Can the rigidity and unfairness of the American adversarial system be alleviated by borrowing from British or continental models? At first glance, the answer would seem to be a resounding no. Too much of our system is locked into the Constitution as amplified and constantly reinterpreted by courts and legislatures.

But a closer look at the language of the Constitution reveals possibilities for reform that should be explored.

For example, the linkage of the Fourth Amendment to admissibility of illegally obtained evidence dates only to 1914 in federal courts and to 1961 in state courts. Disciplinary penalties with provision for severe civil-liability judgments would be a far more effective deterrent to law enforcement violators than an artificial trial impediment that lets the criminal go free. (The inability of the prosecution in the O.J. Simpson case to introduce evidence of O.J.'s attempted getaway, with disguise, a large sum of money and clothes packed for an escape was a disgrace to the system.) The Supreme Court could abolish this aberration with a single unanimous opinion and take out the grotesque "fruit of the poisonous tree" doctrine along with it.

The archaic hearsay rule which excludes the type of information used by governments, businesses and ordinary citizens in making the most important decisions is not grounded in the language of the Sixth Amendment at all; its linkage could and should be eradicated by legislation. Elsewhere in the world, now even in England, the test of hearsay testimony is relevance and credibility. We should follow suit.

The most important steps toward improving the efficiency of the American criminal justice process would be to restore the power of the trial judge over the courtroom and curtail the dominance of the lawyers.

Few if any of these changes would require legislation and none involves tampering with the Constitution. There is no reason why juror selection should be subject to routine questioning and challenge by trial counsel absent convincing evidence of bias or conflict of interest. Federal and state judges should have wide latitude to question witnesses, comment on the credibility and relevance of evidence, and sum up the evidence for the jury in the same way as their British counterparts.
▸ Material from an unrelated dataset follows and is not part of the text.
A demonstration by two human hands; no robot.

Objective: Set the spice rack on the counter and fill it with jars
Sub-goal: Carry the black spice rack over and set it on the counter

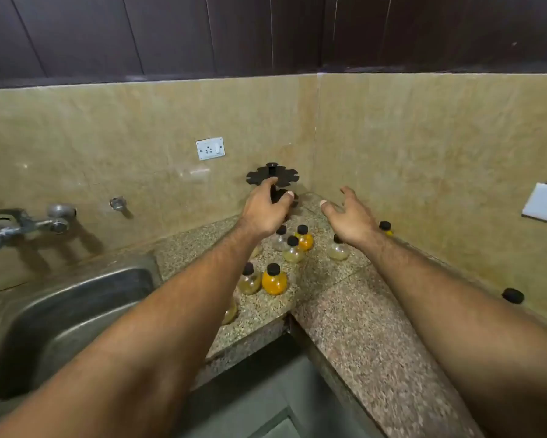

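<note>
- Left hand [265, 210] is gripping the black notched-disc spice rack [272, 176], fingers clamped on its lower part.
- Right hand [349, 216] is hovering beside it, fingers spread apart.
- Round black-capped glass jars [274, 279] are standing on the speckled granite counter [360, 311].

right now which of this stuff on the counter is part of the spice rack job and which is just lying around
Part of the job:
spice rack, gripped by the left hand
right hand, open, empty
black-capped jars on the counter

Just lying about:
sink
tap
wall sockets
loose black cap
</note>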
Federal judges already have this power; it is simply a matter of exercising it to the full. Once a pattern is established, state legislatures will have to follow suit.

While an American trial judge will never be able to take the lead in questioning witnesses because he has no dossier to guide him, there is no reason why he cannot intervene to clarify inconsistencies and flush out concealments. Judge John Sirica did this in the Watergate cases, risking reversal on appeal. The American people owe him a debt of gratitude for exposing the abuse of executive power that lay behind an apparent second-rate burglary.

Trial judges have inherent powers over the courtroom that they should exercise. They should be rigorous in permitting witnesses to give complete answers and in reprimanding attempts to cut them off or put words in their mouths. They can require lawyers to confine argument to the evidence. They can check misrepresentation of testimony to the jury. They can summarily dispose of frivolous objections and dilatory motions. They can banish still and television photographers from the courtroom and punish unauthorized contact with the media with stiff contempt sentences.

Other steps toward reforming the system: End mandatory sentencing without parole; dispense with the oath which is a deterrent to the free flow of testimony; bring sentences for political crimes into line with civilized standards; and most important of all, take the blinders off criminal appeals and open the entire record to review. Our adversarial system is breaking down and more prisons are not the answer. We should look to models that work, and borrow from them.


Charles Maechling, Jr. ('80) is an international lawyer and former State Department politico-military adviser. He was visiting professor of international and comparative law at the University of Virginia, 1974-76 and conducted an on-site study of European justice systems while a resident Fellow of Wolfson College, Cambridge University, 1985-87.